Os representantes do Estado brasileiro tomaram ainda posição atípica no que diz respeito à quebra de patentes. No geral, historicamente, o Estado brasileiro teve papel importante de apoio a “quebra de patentes” (licença compulsória) para medicamentos e similares, uma vez que as indústrias farmacêuticas importantes se encontram em sua maioria em países desenvolvidos, portanto, a suspensão de patente acaba permitindo a importação de remédios a preços mais baixos ou a internalização da produção. Os países desenvolvidos – acompanhados pelo Brasil, único país do Sul Global a assumir tal posição – votaram contra a “quebra da patente” das vacinas a Covid-19, por sua vez, países em desenvolvimento como Índia, China e África do Sul foram favoráveis. Percebeu-se, portanto, em 2020, em âmbito da OMC uma postura oscilante do Estado brasileiro, que pendeu para – contra as tradições da política externa brasileira – tomar posições contrárias aos países em desenvolvimento.
Já em âmbito do CDH da ONU, o Brasil apoiou uma resolução proposta por China, Venezuela, Síria, Cuba e Irã para uma mudança no Conselho de Direitos Humanos da organização multilateral. O texto previa o enfraquecimento da capacidade de pressão da ONU em relação a desrespeitos de Direitos Humanos por Estados membros, pauta de corrobora com a agenda nacional de Bolsonaro de combate aos direitos humanos.
Trump na geopolítica e China nos costumes?

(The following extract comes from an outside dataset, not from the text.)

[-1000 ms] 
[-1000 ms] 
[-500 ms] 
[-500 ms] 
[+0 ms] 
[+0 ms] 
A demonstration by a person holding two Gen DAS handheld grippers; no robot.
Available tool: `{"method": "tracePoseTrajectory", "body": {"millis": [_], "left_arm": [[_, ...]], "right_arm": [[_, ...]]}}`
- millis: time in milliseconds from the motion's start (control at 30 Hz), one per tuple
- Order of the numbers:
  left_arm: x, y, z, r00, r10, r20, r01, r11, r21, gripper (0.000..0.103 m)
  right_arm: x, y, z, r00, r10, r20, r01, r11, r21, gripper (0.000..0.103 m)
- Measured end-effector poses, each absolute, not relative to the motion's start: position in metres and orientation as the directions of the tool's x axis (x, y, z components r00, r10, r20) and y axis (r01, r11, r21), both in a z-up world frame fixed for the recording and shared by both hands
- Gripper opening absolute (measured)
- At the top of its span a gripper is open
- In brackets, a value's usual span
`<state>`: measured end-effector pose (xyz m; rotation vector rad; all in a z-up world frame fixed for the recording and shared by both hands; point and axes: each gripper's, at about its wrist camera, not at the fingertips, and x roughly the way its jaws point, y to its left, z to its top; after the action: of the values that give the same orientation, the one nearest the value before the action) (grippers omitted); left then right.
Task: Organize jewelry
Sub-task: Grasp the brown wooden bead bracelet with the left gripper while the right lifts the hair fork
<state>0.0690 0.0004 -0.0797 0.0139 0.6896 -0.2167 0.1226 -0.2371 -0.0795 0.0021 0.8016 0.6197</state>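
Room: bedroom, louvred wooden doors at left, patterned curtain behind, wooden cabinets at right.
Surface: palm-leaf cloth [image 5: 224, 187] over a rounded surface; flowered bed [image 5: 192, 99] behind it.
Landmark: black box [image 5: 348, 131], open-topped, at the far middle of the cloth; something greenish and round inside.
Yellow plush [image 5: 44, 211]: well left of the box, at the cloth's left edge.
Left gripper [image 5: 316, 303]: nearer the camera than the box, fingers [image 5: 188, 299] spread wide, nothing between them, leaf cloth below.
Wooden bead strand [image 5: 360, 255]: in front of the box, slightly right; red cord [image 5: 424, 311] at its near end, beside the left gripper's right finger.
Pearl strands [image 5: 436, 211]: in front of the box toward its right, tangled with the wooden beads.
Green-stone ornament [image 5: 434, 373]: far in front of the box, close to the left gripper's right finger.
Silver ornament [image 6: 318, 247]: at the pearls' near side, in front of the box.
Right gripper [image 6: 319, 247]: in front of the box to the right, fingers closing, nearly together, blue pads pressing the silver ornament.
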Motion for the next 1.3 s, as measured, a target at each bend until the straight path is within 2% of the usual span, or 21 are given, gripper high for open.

A postura aparentemente vacilante do Brasil em relação às oscilações entre apoio à China e apoio aos EUA, por sua vez, evidencia a estratégia do governo de Bolsonaro de acomodar os interesses internacionais de seus grupos integrantes. Enquanto o Brasil angariou conflitos com a China em pautas geopolíticas, endossando o discurso trumpista acerca da responsabilidade chinesa pela pandemia, também não hesitou em se aliar ao país asiático para angariar apoio à sua agenda nacional de combate aos Direitos Humanos ou de aumento das exportações de commodities. Neste sentido, a esfera do multilateralismo, embora seja discursivamente negligenciada e repudiada por Ernesto Araújo apareceu como espaço de delicada articulação, na qual se manifestaram as tentativas de Bolsonaro de acomodar os interesses dos distintos grupos que compõem o seu governo, minimizando os prejuízos e as consequentes tensões.